Eski-masal ... Elbe'de

Yazı ve fotoğraflar: Elena Olkhovskaya

Çok sayıda kubbe, ağır köprüler, görkemli kaleler, parke taşı sokakları, yüzlerce çeşme ve yeşillik isyanı. Dresden şehri. Buna Sakson krallarının ikametgahı ve "Elbe'deki Floransa" denir. Meissen'in eteklerinde üretilen dünyaca ünlü Sakson porseleninin doğduğu yerdir. Sanat galerisinin duvarlarında büyük Raphael tarafından boyanmış Sistine Madonna saklanır ve Frauenkirche kilisesi şehrin ideal merkezinde tekrar gururla yükselir ...

Hotel QF, Neumarkt ve "Hoşgeldiniz Sayın Başkan!"

Bir Avrupa kentini daha yakından tanımak istiyorsanız, tarihi merkezinde oturmak daha iyidir, o zaman hemen hemen tüm ana cazibe merkezleri otelden yürüme mesafesinde olacak ve taksiyle seyahat etmeye gerek kalmayacak. Bu arada çoğu Avrupa şehri, yürüyüş için esinti ile seyahat etmekten çok daha fazla fırsat sunuyor. Birincisi, dar sokaklar buna katkıda bulunur ve ikincisi, özellikle kaldırım taşlarını hızlandıramazsınız. Evet ve buna değer. Sakin bir yaşam tarzı, birçok şirin cadde kafesi ve küçük dükkanlar, candan geçenler ve sayısız antik anıt sizi şehir etrafında rahat ve bilgilendirici bir yürüyüşe davet ediyor.

Dresden'in tarihi merkezinde birkaç gün yaşama fırsatı Şubat 1945'teki bombalama sırasında tamamen tahrip edildiğini fark ettiğinizde tamamen farklı görünüyor. Elbe'deki ünlü Müttefik toplantısını hatırlıyor musunuz? Sonra Nazilere karşı savaşan adamlar denedi, çünkü Nazilere karşı kazanılan zafer birkaç ay meselesiydi ... Bugünün muhteşem Barok binalarının güzelliği, restoratörlerin ve şehri kelimenin tam anlamıyla küllerinden yeniden yaratan yüzlerce inşaatçının özenli çalışmalarından başka bir şey değildir.
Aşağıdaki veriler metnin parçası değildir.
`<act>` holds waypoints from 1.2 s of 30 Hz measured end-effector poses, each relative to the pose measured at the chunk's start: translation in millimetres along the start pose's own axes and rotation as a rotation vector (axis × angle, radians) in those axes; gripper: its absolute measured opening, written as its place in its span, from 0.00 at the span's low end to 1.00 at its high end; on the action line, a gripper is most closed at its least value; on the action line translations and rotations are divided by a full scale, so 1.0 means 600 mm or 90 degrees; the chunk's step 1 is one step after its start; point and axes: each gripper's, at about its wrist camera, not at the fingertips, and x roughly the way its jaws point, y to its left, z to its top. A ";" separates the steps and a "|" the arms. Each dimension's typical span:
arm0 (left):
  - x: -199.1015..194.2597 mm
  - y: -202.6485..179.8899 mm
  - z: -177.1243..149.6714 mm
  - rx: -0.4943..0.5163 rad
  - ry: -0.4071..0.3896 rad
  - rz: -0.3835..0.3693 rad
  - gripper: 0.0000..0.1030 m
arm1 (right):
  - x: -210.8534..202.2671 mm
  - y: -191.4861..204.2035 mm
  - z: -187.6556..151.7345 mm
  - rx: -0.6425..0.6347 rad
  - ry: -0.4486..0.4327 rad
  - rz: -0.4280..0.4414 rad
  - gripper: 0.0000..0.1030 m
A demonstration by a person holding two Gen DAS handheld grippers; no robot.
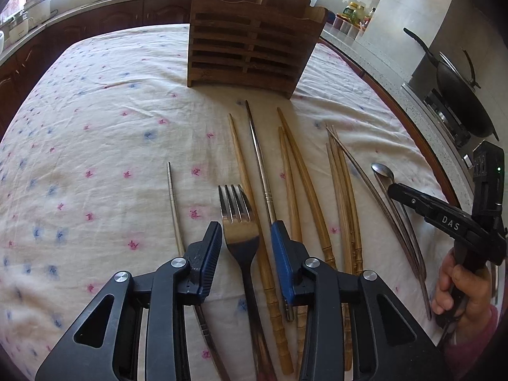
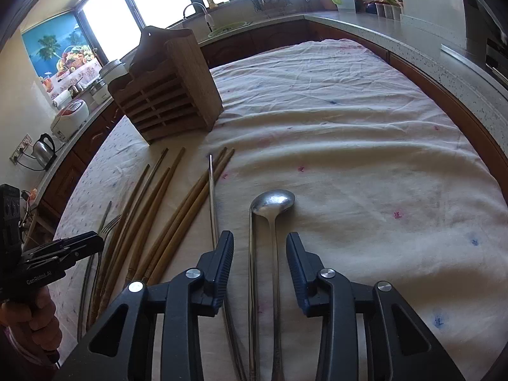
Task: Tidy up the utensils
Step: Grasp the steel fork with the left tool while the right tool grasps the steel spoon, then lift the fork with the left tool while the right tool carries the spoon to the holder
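A metal fork point(image 1: 238, 222) lies on the flowered tablecloth point(image 1: 95, 127), its neck between the fingers of my left gripper point(image 1: 246, 231), which stands open with gaps on both sides. Wooden chopsticks point(image 1: 304, 184) and metal chopsticks point(image 1: 174, 203) lie alongside it. A slatted wooden utensil holder point(image 1: 250, 41) stands behind them. In the right wrist view a metal spoon point(image 2: 273, 203) and a thin metal chopstick point(image 2: 251, 254) lie between the fingers of my open right gripper point(image 2: 260, 238); the pads touch neither. The holder point(image 2: 168, 95) is at the far left.
A wok point(image 1: 460, 95) sits on a stove beyond the table's right edge. A kettle point(image 2: 44, 149) and rice cooker point(image 2: 70, 114) stand on the left counter, with a sink tap point(image 2: 197, 9) behind. Bare cloth point(image 2: 365, 143) stretches right of the spoon.
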 end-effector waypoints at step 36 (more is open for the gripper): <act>-0.188 0.043 0.026 -0.046 -0.174 -0.077 0.02 | -0.180 0.085 0.076 -0.028 -0.182 0.072 0.02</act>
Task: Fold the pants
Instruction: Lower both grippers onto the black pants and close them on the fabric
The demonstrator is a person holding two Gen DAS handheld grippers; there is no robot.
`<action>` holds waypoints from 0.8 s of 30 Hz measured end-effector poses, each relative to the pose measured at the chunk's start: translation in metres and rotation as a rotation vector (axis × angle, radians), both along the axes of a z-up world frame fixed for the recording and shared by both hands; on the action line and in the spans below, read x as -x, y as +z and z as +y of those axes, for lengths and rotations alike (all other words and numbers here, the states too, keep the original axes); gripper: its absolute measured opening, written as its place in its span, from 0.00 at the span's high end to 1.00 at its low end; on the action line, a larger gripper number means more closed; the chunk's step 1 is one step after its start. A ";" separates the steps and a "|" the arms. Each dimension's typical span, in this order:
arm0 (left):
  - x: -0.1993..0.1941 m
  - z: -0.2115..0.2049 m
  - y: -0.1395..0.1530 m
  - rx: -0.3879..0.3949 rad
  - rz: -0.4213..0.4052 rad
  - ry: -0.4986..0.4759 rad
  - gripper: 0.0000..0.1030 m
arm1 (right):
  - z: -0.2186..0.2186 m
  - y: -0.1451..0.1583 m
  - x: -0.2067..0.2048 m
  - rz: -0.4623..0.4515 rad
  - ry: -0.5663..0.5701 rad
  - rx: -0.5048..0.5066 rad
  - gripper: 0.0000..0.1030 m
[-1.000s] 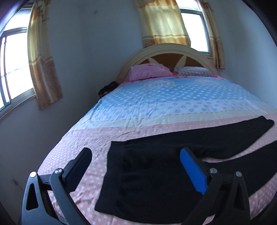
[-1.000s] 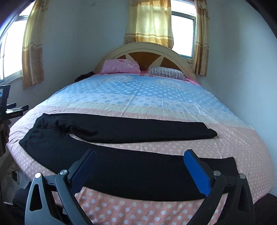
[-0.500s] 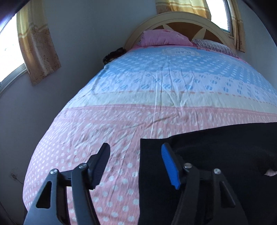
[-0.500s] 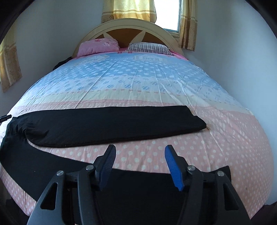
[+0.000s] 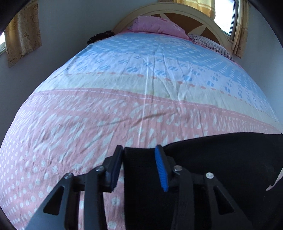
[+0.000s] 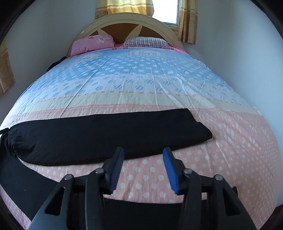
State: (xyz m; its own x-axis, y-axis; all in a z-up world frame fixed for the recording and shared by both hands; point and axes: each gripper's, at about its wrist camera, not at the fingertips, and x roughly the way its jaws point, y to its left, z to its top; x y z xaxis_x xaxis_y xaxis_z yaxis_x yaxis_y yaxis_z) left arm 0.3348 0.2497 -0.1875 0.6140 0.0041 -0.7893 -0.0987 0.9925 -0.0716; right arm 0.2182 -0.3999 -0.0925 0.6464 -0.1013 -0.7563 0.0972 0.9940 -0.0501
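Note:
Black pants (image 6: 106, 134) lie spread flat across the near end of the bed, legs apart. In the right wrist view the far leg runs left to right, and the near leg (image 6: 141, 210) lies under my right gripper (image 6: 143, 155), which is open and low over the sheet between the legs. In the left wrist view my left gripper (image 5: 138, 152) is open, its jaws straddling the waistband's far corner of the pants (image 5: 221, 159). No cloth is pinched.
The bed (image 5: 141, 88) has a pink, cream and blue dotted sheet. A pink pillow (image 6: 92, 44) and a striped pillow (image 6: 146, 42) lie at the headboard. Walls close in on both sides, with curtained windows (image 6: 123, 7).
Both grippers have dropped lower and moved forward toward the pants. Their jaws have narrowed but stay open. The left one now straddles the waistband corner.

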 end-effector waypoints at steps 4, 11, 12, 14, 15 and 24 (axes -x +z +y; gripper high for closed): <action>-0.001 -0.005 0.002 -0.033 -0.009 -0.016 0.72 | -0.014 -0.002 -0.007 0.002 -0.034 -0.043 0.56; -0.009 0.008 0.002 -0.025 -0.006 0.031 0.51 | -0.053 -0.008 -0.023 0.032 -0.113 -0.116 0.56; -0.009 0.009 0.002 -0.009 -0.008 0.015 0.51 | -0.064 -0.008 -0.028 0.039 -0.136 -0.124 0.56; -0.007 0.004 0.001 -0.005 -0.005 -0.026 0.65 | -0.082 -0.007 -0.036 0.043 -0.173 -0.147 0.55; -0.007 0.000 0.002 -0.017 -0.007 -0.045 0.70 | -0.092 -0.006 -0.041 0.042 -0.190 -0.160 0.52; -0.013 -0.016 0.001 -0.079 -0.003 -0.075 0.85 | -0.149 -0.017 -0.101 0.084 -0.240 -0.212 0.48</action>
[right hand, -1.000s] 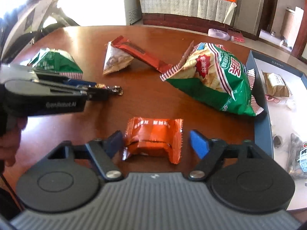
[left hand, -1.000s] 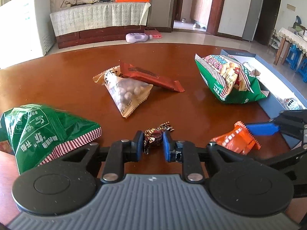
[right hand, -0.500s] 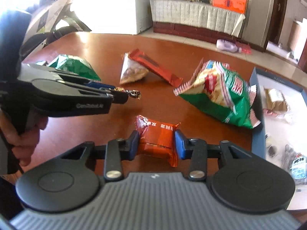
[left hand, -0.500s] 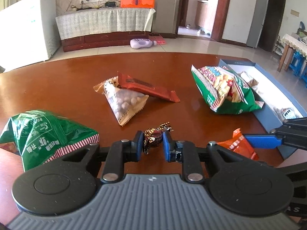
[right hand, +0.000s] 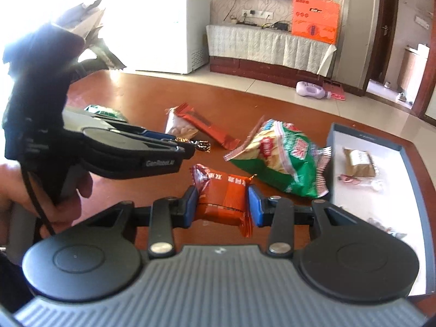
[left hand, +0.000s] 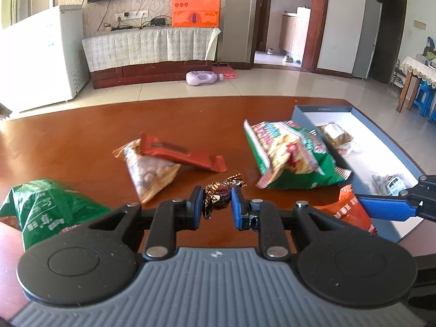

Güzel Frauenkirche kilisesine (Meryem Ana Kilisesi) baktığımızda, 1945'ten 1993'e (!) Kadar, yalnızca meydanın ortasında kalmış kalıntılarının, GDR hükümetinin bombardıman sırasında ölen bir şehre bir sivilce ve haraç olarak şehre bir uyarı olarak bırakıldığına inanmak imkansız . Ancak, tam da içinde, bir zamanlar, az önce kurulan organın Johann Sebastian Bach tarafından yönetildiğini söylüyorlar.

Sadece Berlin Duvarı'nın yıkılmasından sonra, Dresden, 17. yüzyılda yaratılan Frauenkirche ve diğer tarihi anıtları ve binaları, en sevdiği bağımsız Saksonya kralı Augustus I Strong ve ardından kenti üzen torunları tarafından yeniden inşa etmeye karar verdi. Ve şimdi Frauenkirche kilisesinin "gövdesi" nde, yeni yapılanmaların açık renkli kum zemininde koyu lekelerde görünen, GDR Komünist Partisinin bombalanmasından ve saltanatından sonra ayakta kalan cephe parçalarını görebilirsiniz.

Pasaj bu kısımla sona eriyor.